Barrier of depth
When it comes to talking who is to master Neptune’s possessions (as well as space), the answer is clear — both man and automaton robot. The presence of the former is necessary when working in the beneath of the oceans, so we should understand the features of the environment about which Scott Carpenter (American astronaut and ocean explorer) said: «It is more hostile than space».
The man came up with increasingly complex technical devices trying to settle in such an unusual environment for him. He started with a primitive snorkel and then armed with a leather bag filled with air, replaced by a diving bell. After that, a pump was used for supplying oxygen this was followed by waterproof suits and heavy-duty steel spacesuits.
It should be noted that the idea of such apparatus was launched one of the first in the 18th century by Yefim Nikonov. Inventor A. Khotinsky received a patent for an autonomous spacesuit in 1881. The creation of a diving school in Kronstadt a year later played a large role in the development of the depths.
The goal pursued by the brave pioneers of Neptune’s possessions remains one — to achieve a long stay in the depths and a quick return to the surface. However, in the XVIII century, the French scientist P. Baer noted: «Water pressure acts on a living organism not as a direct physical factor, but as a chemical agent». So, what’s the story?
We all breathe air in which the partial pressure of oxygen is 21278.25 Pa. But what if he will not be the same?
If the pressure is below 16212 Pa, oxygen starvation occurs, accompanied by a sudden loss of consciousness. When it exceeds 60795 Pa, oxygen poisoning occurs, followed by death.
From here it is not difficult to come to the conclusion that the deeper the submarine sinks, the less oxygen it needs. The place of which in the breathing mixture should be taken by other diluent gases. Nitrogen serves them in atmospheric air. However, nitrogen anesthesia occurs with increased pressure. Why is this happening?
Some scientists believe that the degree of the toxic effect of neutral gases depends on their solubility in water and body tissues, especially in the fat-containing substance of the brain. Others attribute this to the molecular weight of neutral gases: the larger it is, the stronger its effect. This relationship has created another version: with an increase in the density of the respiratory mixture, acceleration of its turbulence in the respiratory tract, an insufficiency of alveolar ventilation appears. And this leads to the accumulation of carbon dioxide in the body. According to the theory of Miller and Pauling, at high pressures in the cells, structural formations of water molecules form around neutral gas molecules. This changes the electrical parameters of nerve cells, which leads to macro-changes throughout the body.

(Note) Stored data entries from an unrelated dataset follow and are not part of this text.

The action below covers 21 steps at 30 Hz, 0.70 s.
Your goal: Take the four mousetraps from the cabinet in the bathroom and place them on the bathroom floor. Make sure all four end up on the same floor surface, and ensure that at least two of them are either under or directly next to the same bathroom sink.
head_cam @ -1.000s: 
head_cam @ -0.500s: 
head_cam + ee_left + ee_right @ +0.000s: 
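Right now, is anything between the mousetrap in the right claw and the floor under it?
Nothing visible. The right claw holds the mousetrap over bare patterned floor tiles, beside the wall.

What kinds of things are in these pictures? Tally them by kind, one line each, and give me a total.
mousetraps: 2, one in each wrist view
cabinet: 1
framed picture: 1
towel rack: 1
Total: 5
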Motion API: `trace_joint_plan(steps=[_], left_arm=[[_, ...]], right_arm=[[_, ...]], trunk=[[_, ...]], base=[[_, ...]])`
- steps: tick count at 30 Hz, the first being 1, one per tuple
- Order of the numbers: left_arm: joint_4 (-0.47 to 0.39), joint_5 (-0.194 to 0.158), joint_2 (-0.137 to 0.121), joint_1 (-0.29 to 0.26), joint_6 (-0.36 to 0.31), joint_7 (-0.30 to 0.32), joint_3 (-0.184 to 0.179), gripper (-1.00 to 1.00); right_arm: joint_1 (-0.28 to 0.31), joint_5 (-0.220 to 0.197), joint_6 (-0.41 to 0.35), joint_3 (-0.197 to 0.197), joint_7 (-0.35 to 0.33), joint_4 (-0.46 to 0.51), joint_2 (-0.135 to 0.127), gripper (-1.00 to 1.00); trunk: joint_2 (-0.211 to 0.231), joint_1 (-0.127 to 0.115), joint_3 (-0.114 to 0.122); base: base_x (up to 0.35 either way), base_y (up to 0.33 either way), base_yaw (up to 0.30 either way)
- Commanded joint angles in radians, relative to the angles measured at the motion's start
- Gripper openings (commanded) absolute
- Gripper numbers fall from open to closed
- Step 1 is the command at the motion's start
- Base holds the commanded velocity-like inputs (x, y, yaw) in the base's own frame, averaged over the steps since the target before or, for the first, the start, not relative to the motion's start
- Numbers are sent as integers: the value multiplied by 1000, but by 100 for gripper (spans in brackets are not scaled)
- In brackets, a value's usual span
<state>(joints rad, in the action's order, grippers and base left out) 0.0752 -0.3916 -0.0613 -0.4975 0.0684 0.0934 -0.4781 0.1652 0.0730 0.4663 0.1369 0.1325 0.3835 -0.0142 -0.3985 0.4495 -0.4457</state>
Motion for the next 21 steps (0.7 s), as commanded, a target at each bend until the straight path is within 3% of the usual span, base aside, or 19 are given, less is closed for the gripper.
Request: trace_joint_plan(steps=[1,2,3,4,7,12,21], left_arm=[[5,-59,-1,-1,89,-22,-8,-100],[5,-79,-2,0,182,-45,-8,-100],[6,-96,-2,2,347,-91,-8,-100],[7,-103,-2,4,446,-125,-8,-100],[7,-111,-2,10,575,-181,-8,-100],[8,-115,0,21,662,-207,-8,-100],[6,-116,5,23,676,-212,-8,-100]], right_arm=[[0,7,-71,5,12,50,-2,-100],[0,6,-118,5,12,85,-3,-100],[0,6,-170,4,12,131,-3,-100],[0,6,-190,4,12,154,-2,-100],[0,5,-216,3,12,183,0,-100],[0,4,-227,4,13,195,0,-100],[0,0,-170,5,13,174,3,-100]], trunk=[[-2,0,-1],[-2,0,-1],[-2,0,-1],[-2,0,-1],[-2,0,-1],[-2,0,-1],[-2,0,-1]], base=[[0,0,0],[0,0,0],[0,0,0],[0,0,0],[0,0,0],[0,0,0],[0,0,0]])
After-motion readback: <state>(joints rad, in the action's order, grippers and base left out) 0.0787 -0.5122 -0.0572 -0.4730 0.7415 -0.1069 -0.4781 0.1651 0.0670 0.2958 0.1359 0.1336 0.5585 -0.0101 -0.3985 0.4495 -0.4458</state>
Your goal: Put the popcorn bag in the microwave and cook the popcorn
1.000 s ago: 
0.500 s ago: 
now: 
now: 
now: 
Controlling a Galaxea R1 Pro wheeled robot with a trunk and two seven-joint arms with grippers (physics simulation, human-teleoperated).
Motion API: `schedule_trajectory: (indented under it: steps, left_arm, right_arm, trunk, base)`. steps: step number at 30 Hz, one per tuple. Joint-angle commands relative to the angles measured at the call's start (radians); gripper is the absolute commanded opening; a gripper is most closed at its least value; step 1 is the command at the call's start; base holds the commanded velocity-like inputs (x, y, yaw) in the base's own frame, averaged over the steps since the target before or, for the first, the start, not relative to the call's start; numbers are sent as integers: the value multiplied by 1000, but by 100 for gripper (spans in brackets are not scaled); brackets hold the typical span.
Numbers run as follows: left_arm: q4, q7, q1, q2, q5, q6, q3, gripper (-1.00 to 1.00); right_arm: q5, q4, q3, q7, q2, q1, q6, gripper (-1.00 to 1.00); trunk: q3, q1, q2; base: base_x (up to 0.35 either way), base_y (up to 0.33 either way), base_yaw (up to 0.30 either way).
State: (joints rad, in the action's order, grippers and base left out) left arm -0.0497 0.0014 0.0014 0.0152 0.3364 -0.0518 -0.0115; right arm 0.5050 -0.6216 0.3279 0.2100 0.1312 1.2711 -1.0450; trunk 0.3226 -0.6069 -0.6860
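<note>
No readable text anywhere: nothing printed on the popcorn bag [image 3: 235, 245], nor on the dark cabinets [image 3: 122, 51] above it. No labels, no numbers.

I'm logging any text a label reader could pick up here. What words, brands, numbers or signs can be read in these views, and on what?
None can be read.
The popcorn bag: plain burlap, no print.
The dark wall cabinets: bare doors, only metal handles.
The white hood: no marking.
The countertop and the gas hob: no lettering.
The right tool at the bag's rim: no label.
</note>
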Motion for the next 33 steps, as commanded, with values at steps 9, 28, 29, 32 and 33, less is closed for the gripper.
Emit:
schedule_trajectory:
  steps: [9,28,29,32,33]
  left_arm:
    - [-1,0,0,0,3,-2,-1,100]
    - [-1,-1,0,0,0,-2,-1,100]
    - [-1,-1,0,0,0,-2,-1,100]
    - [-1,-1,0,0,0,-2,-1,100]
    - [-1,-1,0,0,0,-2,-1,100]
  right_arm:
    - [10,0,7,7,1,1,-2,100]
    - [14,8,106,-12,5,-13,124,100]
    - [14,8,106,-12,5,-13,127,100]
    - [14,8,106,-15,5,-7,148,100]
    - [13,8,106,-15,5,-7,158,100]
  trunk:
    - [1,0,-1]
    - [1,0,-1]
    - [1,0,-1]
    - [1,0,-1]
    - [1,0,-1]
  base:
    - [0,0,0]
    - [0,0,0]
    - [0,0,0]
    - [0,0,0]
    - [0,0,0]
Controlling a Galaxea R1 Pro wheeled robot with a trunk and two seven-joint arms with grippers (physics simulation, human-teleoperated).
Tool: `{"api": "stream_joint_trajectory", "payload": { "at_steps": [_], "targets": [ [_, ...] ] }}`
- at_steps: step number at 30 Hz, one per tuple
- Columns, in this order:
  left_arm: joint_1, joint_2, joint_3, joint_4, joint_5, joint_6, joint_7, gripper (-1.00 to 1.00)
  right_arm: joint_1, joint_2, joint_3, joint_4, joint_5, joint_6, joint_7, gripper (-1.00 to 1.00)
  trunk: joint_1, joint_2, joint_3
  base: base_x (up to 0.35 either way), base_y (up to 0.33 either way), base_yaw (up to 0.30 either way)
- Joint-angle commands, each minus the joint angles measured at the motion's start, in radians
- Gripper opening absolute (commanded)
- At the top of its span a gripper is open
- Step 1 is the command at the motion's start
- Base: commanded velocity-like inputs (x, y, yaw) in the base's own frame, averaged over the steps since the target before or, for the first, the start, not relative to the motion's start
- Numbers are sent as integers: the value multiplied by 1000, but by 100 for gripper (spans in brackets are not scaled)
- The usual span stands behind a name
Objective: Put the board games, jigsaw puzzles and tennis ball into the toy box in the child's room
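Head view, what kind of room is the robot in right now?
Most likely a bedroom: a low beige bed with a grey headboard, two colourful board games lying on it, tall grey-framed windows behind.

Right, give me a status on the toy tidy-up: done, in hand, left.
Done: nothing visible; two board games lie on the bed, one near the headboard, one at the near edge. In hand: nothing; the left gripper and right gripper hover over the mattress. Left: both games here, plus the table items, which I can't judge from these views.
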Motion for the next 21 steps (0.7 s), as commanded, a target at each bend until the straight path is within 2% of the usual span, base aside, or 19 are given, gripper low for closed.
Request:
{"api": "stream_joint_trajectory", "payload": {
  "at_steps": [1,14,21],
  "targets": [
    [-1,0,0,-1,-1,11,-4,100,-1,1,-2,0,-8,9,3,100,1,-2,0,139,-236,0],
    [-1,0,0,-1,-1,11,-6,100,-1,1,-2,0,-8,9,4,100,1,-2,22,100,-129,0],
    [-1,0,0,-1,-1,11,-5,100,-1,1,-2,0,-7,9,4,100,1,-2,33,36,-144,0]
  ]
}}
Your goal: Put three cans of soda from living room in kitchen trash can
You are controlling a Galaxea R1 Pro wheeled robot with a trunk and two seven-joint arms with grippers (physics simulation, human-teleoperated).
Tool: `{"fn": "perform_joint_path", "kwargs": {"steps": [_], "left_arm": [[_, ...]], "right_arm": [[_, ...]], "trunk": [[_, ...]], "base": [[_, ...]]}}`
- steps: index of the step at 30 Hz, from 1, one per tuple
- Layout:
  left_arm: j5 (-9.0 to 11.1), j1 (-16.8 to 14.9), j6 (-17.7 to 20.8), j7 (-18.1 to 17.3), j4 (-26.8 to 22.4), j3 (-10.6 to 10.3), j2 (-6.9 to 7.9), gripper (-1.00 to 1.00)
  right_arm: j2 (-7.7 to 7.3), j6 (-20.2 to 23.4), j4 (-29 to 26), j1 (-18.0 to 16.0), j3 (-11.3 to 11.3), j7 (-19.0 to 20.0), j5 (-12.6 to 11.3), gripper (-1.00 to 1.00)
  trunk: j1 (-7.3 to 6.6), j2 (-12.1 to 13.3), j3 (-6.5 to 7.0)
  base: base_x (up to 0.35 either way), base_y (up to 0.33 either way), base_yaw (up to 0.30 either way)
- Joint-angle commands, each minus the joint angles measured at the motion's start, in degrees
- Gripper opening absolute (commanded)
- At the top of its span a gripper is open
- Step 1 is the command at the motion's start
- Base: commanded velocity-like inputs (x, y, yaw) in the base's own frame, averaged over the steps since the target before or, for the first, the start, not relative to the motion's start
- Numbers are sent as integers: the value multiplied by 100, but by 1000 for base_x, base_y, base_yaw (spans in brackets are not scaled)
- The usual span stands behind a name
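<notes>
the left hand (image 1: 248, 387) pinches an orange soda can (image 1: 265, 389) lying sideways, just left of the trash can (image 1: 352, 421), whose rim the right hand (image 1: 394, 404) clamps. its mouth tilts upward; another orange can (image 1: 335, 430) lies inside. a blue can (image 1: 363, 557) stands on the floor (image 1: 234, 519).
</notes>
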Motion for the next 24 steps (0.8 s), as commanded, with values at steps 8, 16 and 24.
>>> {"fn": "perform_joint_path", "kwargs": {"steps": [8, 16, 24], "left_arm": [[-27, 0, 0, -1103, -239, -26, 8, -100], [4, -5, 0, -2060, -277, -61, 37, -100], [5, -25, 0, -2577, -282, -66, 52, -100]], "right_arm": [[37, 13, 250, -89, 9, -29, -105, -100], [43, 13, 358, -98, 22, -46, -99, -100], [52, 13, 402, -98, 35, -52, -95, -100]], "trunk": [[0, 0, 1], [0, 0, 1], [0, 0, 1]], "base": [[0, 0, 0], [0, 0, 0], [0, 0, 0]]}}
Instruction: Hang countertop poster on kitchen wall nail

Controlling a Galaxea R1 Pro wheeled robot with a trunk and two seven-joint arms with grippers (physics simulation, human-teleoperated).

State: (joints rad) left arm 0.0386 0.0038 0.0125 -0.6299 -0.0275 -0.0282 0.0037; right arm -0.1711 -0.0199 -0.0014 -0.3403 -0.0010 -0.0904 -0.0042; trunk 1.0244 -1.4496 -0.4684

But why not apply something safer? American engineer M. Nol successfully got in the water breathing helium mixture in 1937. It turned out that its using is not a cause deep intoxication even at a depth of 300 m. And then a new enemy appears. This is HPNS (High-Pressure Nervous Syndrome), which appears at great depths, where helium shows itself in the “best” way. First, the diver’s motor disturbances begin (trembling), then he can’t think clearly, becoming unreasonably excited, this ends with epilepsy. The causes of this phenomenon are explained in different ways. In some countries, scientists tried to replace helium.
Several monkeys were lowered to a depth of 600 m, giving them a helium-hydrogen-oxygen mixture, in 1968. Animals endured this experience normally. Other experiments led experts to the conclusion that hydrogen will not help to completely get rid of HPNS. Is there a maximum immersion depth of 600 m? At least you can work 300 meters below the surface. This was confirmed by divers in France and the United States, who successfully survived an eight-day stay there. Therefore, most experts believe that the limit of deep-sea diving is about 600–700 meters under the waves now.
However, there is another way to solve the problem — artificial gills. Fantastic? Yes, but recently, mechanical hearts, lungs, kidneys, and, of course, their transplantation have been fantastic.